Los protagonistas opinan
En medio de esta situación, nombres destacados del ámbito local como Ata y Vicente García y el guionista Joan Miquel Morey comparten sus reflexiones. Ata, quien lidera la editorial Autsaider Comics desde 2012, se muestra optimista: “Llevamos creciendo poco a poco durante casi quince años. Me gusta pensar que esto se debe más a la calidad de nuestros cómics que a modas pasajeras.” Su trabajo ha sido reconocido con importantes premios en el mundo del cómic nacional.
No obstante, no todo es color de rosa. Ata subraya la necesidad urgente de replantear las ayudas institucionales: “Las instituciones deben centrarse en apoyar contenidos de calidad y dejar atrás esa obsesión por aumentar títulos sin sentido.
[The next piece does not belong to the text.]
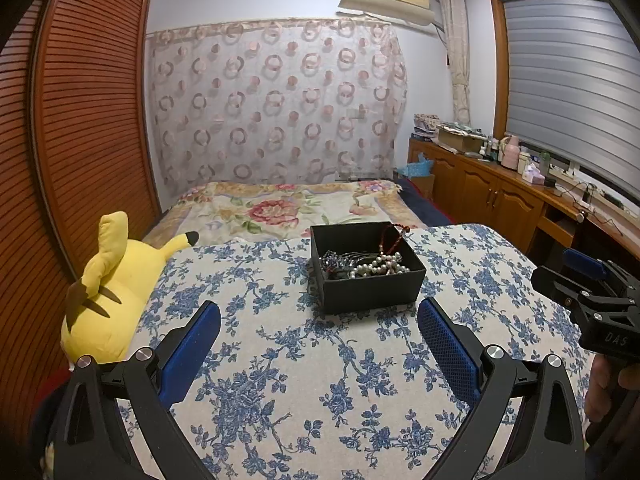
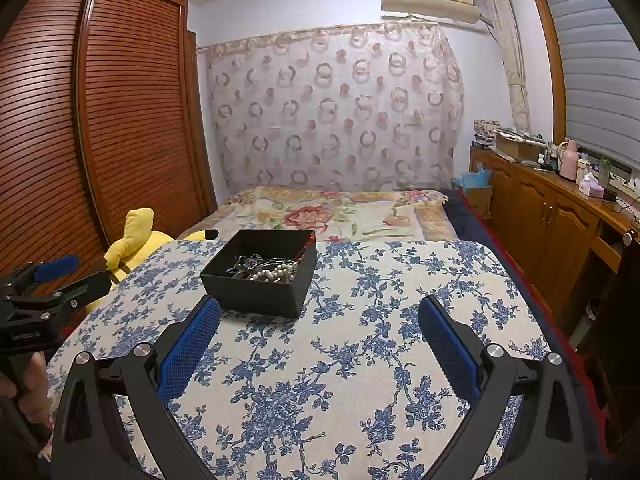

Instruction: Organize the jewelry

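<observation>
Left tool (image 1: 318, 318): wide open, nothing between the blue pads, hanging over the near part of the surface, a bit short of the box.
Right tool (image 2: 318, 316): same deal, spread wide and holding nothing; its left pad sits just in front of the box's near corner.
Box (image 1: 370, 286): black, open top, sitting on the surface toward the far edge, in front of both tools.
Jewelry: all piled inside the box. There's a pearl string (image 1: 380, 266), some dark shiny bits I can't really make out, and a reddish bead strand (image 1: 394, 234) draped over the far rim.
Surface (image 2: 360, 360): covered with a cloth with blue flowers; only the box sits on it.
Plush toy (image 1: 106, 288): yellow, lying right off the left edge of the surface, next to the left tool.
Bed (image 2: 340, 212): behind the surface, floral blanket on it.
Wardrobe (image 2: 120, 120): slatted wooden doors along the left.
Cabinet (image 2: 560, 216): wooden, along the right wall under the window, cluttered with bottles and boxes.
In the way: nothing between either tool and the box.
</observation>
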The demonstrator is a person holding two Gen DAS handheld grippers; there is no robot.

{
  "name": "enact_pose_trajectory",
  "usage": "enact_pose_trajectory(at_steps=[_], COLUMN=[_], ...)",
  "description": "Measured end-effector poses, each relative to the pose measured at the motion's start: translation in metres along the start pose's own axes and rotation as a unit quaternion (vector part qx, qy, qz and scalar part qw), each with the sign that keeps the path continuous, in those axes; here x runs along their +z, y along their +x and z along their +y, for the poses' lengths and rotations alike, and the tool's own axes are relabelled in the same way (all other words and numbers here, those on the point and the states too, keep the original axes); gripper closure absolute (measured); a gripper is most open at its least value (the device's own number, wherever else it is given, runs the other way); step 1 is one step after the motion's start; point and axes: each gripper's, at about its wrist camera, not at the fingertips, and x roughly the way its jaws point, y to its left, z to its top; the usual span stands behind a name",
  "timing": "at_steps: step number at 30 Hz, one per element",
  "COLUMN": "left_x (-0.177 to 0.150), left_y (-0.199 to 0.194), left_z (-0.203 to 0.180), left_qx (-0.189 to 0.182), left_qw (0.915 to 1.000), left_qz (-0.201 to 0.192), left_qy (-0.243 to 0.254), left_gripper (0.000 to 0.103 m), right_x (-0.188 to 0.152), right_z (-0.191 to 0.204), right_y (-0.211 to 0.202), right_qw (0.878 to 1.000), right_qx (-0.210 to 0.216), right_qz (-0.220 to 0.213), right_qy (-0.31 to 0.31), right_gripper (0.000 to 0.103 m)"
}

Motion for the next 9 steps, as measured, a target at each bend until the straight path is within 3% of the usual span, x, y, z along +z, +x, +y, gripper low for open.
enact_pose_trajectory(at_steps=[9], left_x=[-0.0004], left_y=[-0.0005], left_z=[-0.0004], left_qx=[0.002], left_qw=[1.0], left_qz=[0.0], left_qy=[-0.001], left_gripper=[0.008], right_x=[0.0067], right_z=[0.0046], right_y=[-0.0028], right_qw=[1.0], right_qx=[-0.001], right_qz=[-0.003], right_qy=[0.0], right_gripper=[0.003])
No podemos permitir que el mercado esté saturado gracias a subvenciones mal enfocadas.” Y es que, según él, España todavía está lejos del consumo masivo de tebeos visto en países como Francia.
Por su parte, Joan Miquel Morey destaca que aunque las cifras son alentadoras, la realidad en las calles cuenta otra historia: “La precariedad sigue siendo una sombra constante para quienes crean cómics.” Sin embargo, también reconoce el poder del cómic como puerta hacia otros tipos de lectura para los jóvenes: “Es fundamental para generar buenos hábitos lectorales.” Vicente García también se une al debate y menciona cómo han notado un aumento en la demanda no solo por cómics sino también por literatura juvenil entre chicas entusiastas por géneros como la fantasía o el terror gótico.
A pesar del panorama complicado donde lo digital parece ganar terreno al papel, estos editores creen firmemente que con apoyo adecuado y campañas ministeriales bien dirigidas se podría dar un impulso significativo al sector. Como dice Vicente: “Invertir en fomentar la lectura es apostar por nuestro futuro cultural.” La lucha continúa y ellos están decididos a no rendirse ante los desafíos.